Mengenal Penyakit Diabetes atau Kencing Manis

Mengenal Penyakit Diabetes atau Kencing Manis - Sebutan lengkap diabetes adalah diabetes mellitus yang mengandung arti “ gula madu “. Istilah diabetes diambil dari bahasa Yunani yang jika diterjemahkan berarti “ mengalirkan melalui pipa dengan tekanan atmosfer “ dan dari Bahasa latin yang dapat diartikan menjadi “ semanis madu “.

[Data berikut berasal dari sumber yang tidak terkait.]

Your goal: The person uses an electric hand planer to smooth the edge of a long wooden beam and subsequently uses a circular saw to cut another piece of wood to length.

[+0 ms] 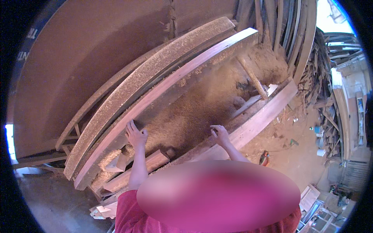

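Note:
My left hand (136, 136) rests with its fingers stretched out on the near edge of a long pinkish wooden beam (167, 81). This beam runs diagonally from lower left to upper right. My right hand (220, 135) is beside the inner edge of a wide nearer plank (252, 130), over the sawdust. Its fingers are loosely bent and apart, and no object shows in them. Between the two timbers lies a thick bed of brown sawdust (186, 112). A shorter wood block (143, 167) lies below my left hand, near my forearm.
Behind the beam stands a sawdust-covered curved timber (147, 73), close to a large brown wall (89, 50). A wooden crosspiece (252, 77) spans the far right part. An orange and black tool (264, 158) lies on the floor at right. Scrap wood (312, 73) is piled beyond.

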### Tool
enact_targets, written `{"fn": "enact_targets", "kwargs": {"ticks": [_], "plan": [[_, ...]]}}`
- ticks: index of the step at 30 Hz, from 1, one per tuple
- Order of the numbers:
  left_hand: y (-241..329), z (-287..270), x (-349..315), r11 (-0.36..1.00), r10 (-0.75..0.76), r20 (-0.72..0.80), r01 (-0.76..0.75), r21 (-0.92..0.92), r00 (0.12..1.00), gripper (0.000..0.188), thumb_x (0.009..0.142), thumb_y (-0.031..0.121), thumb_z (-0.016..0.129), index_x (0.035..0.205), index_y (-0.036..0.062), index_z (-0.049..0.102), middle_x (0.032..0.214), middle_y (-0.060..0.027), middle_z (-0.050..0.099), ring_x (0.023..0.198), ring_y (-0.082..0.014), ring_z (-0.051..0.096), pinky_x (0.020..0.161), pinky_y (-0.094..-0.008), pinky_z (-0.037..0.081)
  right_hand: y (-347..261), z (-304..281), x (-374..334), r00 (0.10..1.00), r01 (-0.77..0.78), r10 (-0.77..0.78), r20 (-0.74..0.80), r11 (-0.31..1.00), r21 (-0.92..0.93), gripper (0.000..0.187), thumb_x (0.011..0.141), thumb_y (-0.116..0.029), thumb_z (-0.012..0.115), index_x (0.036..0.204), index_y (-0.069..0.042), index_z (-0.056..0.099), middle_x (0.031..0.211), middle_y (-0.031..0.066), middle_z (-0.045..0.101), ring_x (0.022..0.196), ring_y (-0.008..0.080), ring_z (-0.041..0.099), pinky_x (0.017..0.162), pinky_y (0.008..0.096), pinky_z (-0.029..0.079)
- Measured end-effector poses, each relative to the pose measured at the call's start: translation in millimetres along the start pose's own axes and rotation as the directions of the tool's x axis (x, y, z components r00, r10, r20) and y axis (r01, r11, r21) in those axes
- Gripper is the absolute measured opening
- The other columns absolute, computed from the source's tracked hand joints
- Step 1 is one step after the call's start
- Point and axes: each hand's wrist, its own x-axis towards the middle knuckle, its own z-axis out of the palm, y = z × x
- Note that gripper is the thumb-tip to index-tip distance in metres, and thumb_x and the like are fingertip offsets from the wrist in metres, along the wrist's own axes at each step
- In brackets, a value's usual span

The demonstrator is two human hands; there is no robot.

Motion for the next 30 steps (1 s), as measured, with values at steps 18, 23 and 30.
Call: {"fn": "enact_targets", "kwargs": {"ticks": [18, 23, 30], "plan": [[8, -24, 4, 0.995, -0.092, 0.208, 0.083, 0.050, 0.974, 0.093, 0.075, 0.035, 0.080, 0.153, 0.0085, 0.038, 0.151, -0.0176, 0.044, 0.142, -0.0340, 0.042, 0.114, -0.0547, 0.038, -193, 55, 234, 0.786, 0.616, -0.590, 0.185, 0.721, -0.317, 0.064, 0.080, -0.040, 0.080, 0.133, -0.011, 0.059, 0.137, 0.0126, 0.058, 0.134, 0.0352, 0.048, 0.108, 0.0519, 0.041], [6, -11, 9, 0.994, -0.107, 0.243, 0.097, 0.054, 0.964, 0.089, 0.077, 0.037, 0.078, 0.152, 0.0069, 0.040, 0.145, -0.0171, 0.049, 0.138, -0.0343, 0.046, 0.114, -0.0545, 0.038, -221, 120, 286, 0.704, 0.653, -0.260, 0.661, 0.603, -0.458, 0.126, 0.061, -0.052, 0.093, 0.162, -0.016, 0.026, 0.166, 0.0085, 0.031, 0.155, 0.0335, 0.023, 0.120, 0.0635, 0.025], [-5, 2, -15, 0.988, -0.136, 0.134, 0.144, -0.050, 0.982, 0.079, 0.079, 0.032, 0.073, 0.147, 0.0035, 0.045, 0.143, -0.0160, 0.050, 0.138, -0.0329, 0.045, 0.111, -0.0506, 0.038, -225, 152, 266, 0.726, 0.651, -0.216, 0.653, 0.520, -0.553, 0.113, 0.068, -0.046, 0.089, 0.160, -0.018, 0.030, 0.158, 0.0069, 0.042, 0.147, 0.0328, 0.038, 0.118, 0.0721, 0.020]]}}
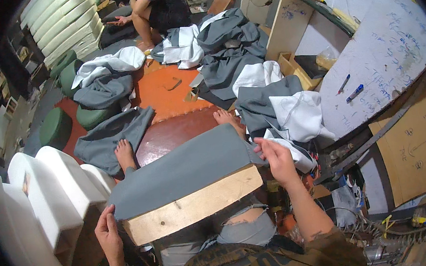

Pengertian dari Bahasa Yunani dan Ltin dengan jelas menggambarkan tentang penyakit diabetes. Karena air melewati tubuh penderita diabetes seolah-olah dialirkan dari mulut lewat saluran kemih dan langsung keluar dari tubuh. Air seni diabetesi ( pengidap diabetes ) rasanya manis karena memang mengandung gula. Dulu, salah satu tes untuk diabetes adalah dengan menuangkan air kencing penderita diabetes di dekat sarang semut. Jika serangga tersebut mengerumuni tetesan air seni tersebut, berarti ini menunjukkan air seni mengandung gula. Itu sebabnya sering disebut juga dengan penyakit gula atau penyakit kencing manis.

Apa itu Diabetes ?

Makanan yang kita santap akan diubah menjadi energi oleh tubuh. Dalam lambung dan usus, makanan diuraikan menjadi beberapa elemen dasarnya, termasuk salah satu jenis gula yaitu glukosa. Jika terdapat gula maka pankreas menghasilkan insulin, yang akan membantu mengalirkan gula ke dalam sel-sel tubuh. Kemudian, gula tersebut dapat diserap dengan baik dalam tubuh dan dibakar untuk menghasilkan energi. Indonesia menempati peringkat empat negar dengan jumlah penderita diabetes terbanyak di dunia.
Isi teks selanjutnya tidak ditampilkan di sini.